Any other time, the appropriate thing to do would have been to report to him. Maybe I should have, still, because as the man coordinating the cleanup of this mess and to whom everyone was reporting, he would almost certainly have had the information I needed. He could have told me where Lisa and Amy were.

But I'd be lucky to get a word in, and I didn't want to wait or have to push my way to the front of the line, so I turned away from him and his group and kept looking. Almost as an afterthought, I let Achilles go.

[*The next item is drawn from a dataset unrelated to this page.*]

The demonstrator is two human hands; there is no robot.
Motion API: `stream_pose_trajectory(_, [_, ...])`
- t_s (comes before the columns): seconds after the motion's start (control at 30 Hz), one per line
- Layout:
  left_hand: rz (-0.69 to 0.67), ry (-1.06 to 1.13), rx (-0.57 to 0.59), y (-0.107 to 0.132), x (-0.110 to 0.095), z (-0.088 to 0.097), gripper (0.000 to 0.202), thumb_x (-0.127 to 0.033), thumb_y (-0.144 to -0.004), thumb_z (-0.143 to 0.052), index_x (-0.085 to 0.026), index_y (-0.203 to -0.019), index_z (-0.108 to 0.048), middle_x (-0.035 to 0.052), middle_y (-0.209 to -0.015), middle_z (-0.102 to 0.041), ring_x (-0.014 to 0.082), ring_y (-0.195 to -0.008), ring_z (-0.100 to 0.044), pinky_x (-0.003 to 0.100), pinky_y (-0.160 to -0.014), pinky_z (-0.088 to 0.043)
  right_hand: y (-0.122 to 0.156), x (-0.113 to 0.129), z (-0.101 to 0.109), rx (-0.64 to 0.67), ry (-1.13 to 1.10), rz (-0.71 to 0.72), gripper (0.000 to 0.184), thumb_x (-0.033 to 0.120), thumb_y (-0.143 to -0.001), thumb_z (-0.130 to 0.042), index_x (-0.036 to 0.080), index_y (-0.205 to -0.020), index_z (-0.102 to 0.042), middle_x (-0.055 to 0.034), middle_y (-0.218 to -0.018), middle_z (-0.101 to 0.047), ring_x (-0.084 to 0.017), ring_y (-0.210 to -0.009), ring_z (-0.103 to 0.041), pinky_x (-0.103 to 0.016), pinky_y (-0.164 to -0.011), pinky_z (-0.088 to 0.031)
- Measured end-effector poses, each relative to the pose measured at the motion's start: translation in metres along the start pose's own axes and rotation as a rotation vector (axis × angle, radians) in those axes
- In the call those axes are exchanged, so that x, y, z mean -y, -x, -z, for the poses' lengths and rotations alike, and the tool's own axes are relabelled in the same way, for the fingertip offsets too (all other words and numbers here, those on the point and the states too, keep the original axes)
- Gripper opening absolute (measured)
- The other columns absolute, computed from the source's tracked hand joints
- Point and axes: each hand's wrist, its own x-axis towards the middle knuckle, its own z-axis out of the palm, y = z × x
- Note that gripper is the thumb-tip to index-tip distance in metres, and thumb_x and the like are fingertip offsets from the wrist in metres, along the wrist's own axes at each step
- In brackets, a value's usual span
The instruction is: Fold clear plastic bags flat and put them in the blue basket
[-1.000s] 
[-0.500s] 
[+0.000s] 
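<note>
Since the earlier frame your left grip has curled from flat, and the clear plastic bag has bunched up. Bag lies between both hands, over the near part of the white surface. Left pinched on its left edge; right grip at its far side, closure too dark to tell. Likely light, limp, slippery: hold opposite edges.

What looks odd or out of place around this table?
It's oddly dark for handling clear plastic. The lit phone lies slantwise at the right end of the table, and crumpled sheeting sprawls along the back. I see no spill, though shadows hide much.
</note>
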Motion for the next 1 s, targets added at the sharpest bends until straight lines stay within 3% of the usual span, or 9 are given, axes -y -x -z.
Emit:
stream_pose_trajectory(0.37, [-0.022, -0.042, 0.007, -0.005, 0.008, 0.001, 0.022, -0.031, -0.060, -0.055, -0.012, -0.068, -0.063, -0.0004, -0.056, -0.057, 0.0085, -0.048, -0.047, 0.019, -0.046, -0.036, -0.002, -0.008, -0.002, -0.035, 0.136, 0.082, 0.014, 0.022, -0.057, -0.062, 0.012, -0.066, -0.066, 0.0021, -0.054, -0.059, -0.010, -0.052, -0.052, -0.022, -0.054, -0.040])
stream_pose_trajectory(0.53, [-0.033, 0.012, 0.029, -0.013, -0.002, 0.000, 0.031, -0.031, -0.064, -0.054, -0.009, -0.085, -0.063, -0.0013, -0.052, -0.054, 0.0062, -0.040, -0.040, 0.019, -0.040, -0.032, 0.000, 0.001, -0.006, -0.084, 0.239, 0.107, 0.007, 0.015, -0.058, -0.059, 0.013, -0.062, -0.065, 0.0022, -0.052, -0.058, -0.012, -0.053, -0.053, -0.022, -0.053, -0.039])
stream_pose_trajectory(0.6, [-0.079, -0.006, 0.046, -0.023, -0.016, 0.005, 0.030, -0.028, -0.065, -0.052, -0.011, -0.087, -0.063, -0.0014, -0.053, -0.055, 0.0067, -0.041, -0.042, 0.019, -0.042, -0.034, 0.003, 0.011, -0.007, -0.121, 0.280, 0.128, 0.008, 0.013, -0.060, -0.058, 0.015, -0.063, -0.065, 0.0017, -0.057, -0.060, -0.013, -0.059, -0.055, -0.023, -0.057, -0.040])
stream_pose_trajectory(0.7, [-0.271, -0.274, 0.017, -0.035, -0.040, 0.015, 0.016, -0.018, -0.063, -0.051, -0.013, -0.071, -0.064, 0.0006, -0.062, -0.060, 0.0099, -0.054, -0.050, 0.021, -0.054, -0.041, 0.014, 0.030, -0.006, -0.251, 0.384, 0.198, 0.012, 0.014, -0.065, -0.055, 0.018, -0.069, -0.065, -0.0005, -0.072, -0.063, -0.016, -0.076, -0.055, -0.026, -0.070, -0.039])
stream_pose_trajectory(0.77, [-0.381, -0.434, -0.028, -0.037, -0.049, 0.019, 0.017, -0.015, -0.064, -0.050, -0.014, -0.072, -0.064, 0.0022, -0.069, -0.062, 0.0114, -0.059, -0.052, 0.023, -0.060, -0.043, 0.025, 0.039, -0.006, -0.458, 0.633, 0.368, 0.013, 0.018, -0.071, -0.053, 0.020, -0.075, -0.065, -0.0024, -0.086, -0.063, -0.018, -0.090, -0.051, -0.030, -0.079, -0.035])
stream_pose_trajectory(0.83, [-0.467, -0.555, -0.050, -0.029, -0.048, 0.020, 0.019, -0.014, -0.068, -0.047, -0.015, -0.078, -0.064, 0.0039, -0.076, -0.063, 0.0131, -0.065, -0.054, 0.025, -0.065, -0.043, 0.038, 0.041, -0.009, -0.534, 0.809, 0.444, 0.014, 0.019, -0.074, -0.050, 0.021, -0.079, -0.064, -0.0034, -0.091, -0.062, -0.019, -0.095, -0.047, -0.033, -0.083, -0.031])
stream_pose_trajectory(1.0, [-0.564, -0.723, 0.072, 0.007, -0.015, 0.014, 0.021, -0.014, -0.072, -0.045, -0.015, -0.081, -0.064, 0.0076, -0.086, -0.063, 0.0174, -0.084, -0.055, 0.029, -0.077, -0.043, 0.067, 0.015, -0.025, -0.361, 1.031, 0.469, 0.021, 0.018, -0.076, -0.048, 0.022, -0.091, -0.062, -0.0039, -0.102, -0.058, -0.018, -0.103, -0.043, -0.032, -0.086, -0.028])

I spotted Armsmaster a moment later, and it was immediately obvious he'd been in a fight. There were large cuts and scrapes scored along his armor, some shallow, some deep enough to expose the innards, and some so deep that they'd come within a hair's breadth of cleaving straight through and into flesh. It gave him a haggard, battle-scarred look, like he should be doing anything else except standing and giving orders. His characteristic halberd was the only thing that seemed completely intact.

With those sorts of "wounds," he had clearly been the one to engage Hookwolf, probably been the one to drive him off. From the looks of those cuts, Hookwolf had been playing for keeps, and Armsmaster had almost paid for it.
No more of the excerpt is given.